Oracle Cloud Infrastructure Documentation

Listing Vulnerabilities in a Host Scan

View details about potential OS vulnerabilities that were detected on a specific Compute instance.

Oracle uses common vulnerabilities and exposures (CVE) numbers to identify security vulnerabilities for operating systems and other software, including critical patch updates and security alert advisories. CVE numbers are unique, common identifiers for publicly known information about security vulnerabilities. View Qualys IDs (QIDs) in the Vulnerability Scanning service user interface.

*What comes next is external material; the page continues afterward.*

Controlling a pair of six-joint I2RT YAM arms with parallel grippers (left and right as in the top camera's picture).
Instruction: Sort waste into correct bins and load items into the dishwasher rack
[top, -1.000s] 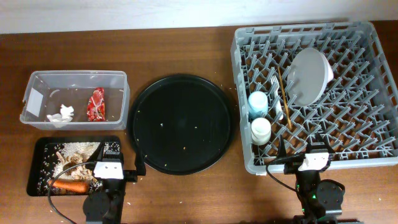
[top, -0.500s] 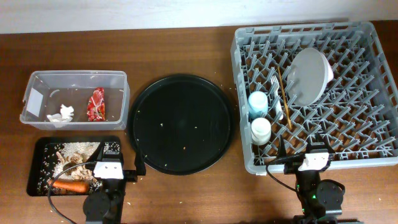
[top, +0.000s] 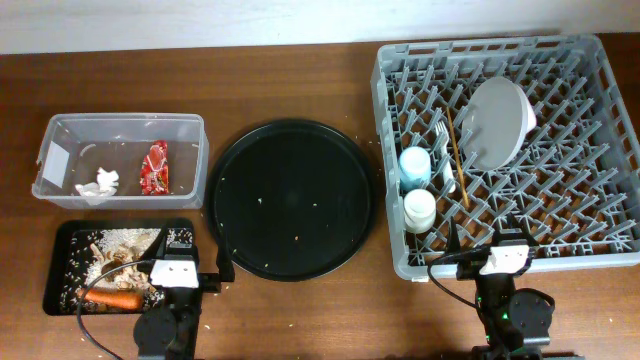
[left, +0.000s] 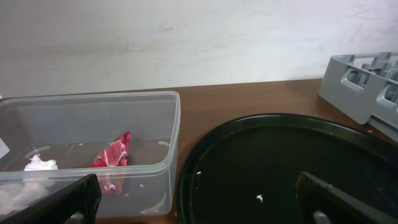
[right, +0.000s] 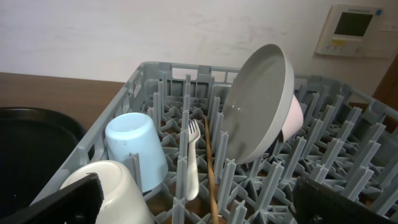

Qualys ID (QID) numbers are unique identifiers assigned by Qualys to identify security vulnerabilities. View QIDs in the Vulnerability Scanning service user interface or in the Qualys VMDR user interface on the Vulnerabilities Tab.

Because Oracle Linux and other enterprise Linux distributions back port security fixes to the version that's included in a specific major release, the Vulnerability Scanning service can incorrectly report vulnerabilities on OS packages that have already been fixed. Also, the Vulnerability Scanning service can incorrectly report Oracle Linux vulnerabilities that were fixed by Ksplice. See Troubleshooting the Vulnerability Scanning service.

You can also use vulnerabilities reports to browse all vulnerabilities that the Vulnerability Scanning service detected.

    1. Open the navigation menu and click Identity & Security. Under Scanning, click Scanning Reports.
    2. Select the compartment in which you created the target.
    3. Click the Hosts tab if not already selected.
    4. (Optional) Select dates in Scan start date and Scan end date.

      By default, only the most recent scan reports are displayed. To view older reports, choose specific start and end dates.

      Or, click Scan start date and click either Past 7 Days or Past 30 Days.

      Click Reset at any time to set the risk level and date ranges back to the default values.

    5. Click the name of the host scan.
    6. Click Vulnerabilities.

      The following details are shown for each issue detected in this Compute instance:

      • Issue ID
      • Risk level
      • Issue description
      • Last detected
      • First detected
      • Cause and remediation
    7. Click an Issue ID to view more details about a specific vulnerability.
    8. Click the View detail button in the Cause and remediation column to see more information for a vulnerability.
      • Name
      • Cause
      • Locations
      • Remediation

  • Use the oci vulnerability-scanning host vulnerability list command and required parameters to retrieve a list of the vulnerabilities for a host in a compartment:

    export compartment_id=<substitute-value-of-compartment_id> # https://docs.cloud.oracle.com/en-us/iaas/tools/oci-cli/latest/oci_cli_docs/cmdref/vulnerability-scanning/host/vulnerability/list.html#cmdoption-compartment-id
oci vulnerability-scanning host vulnerability list --compartment-id $compartment_id

    For a complete list of flags and variable options for CLI commands, see the Command Line Reference.

  • Run the ListHostVulnerabilities operation to retrieve a list of the vulnerabilities for a host in a compartment.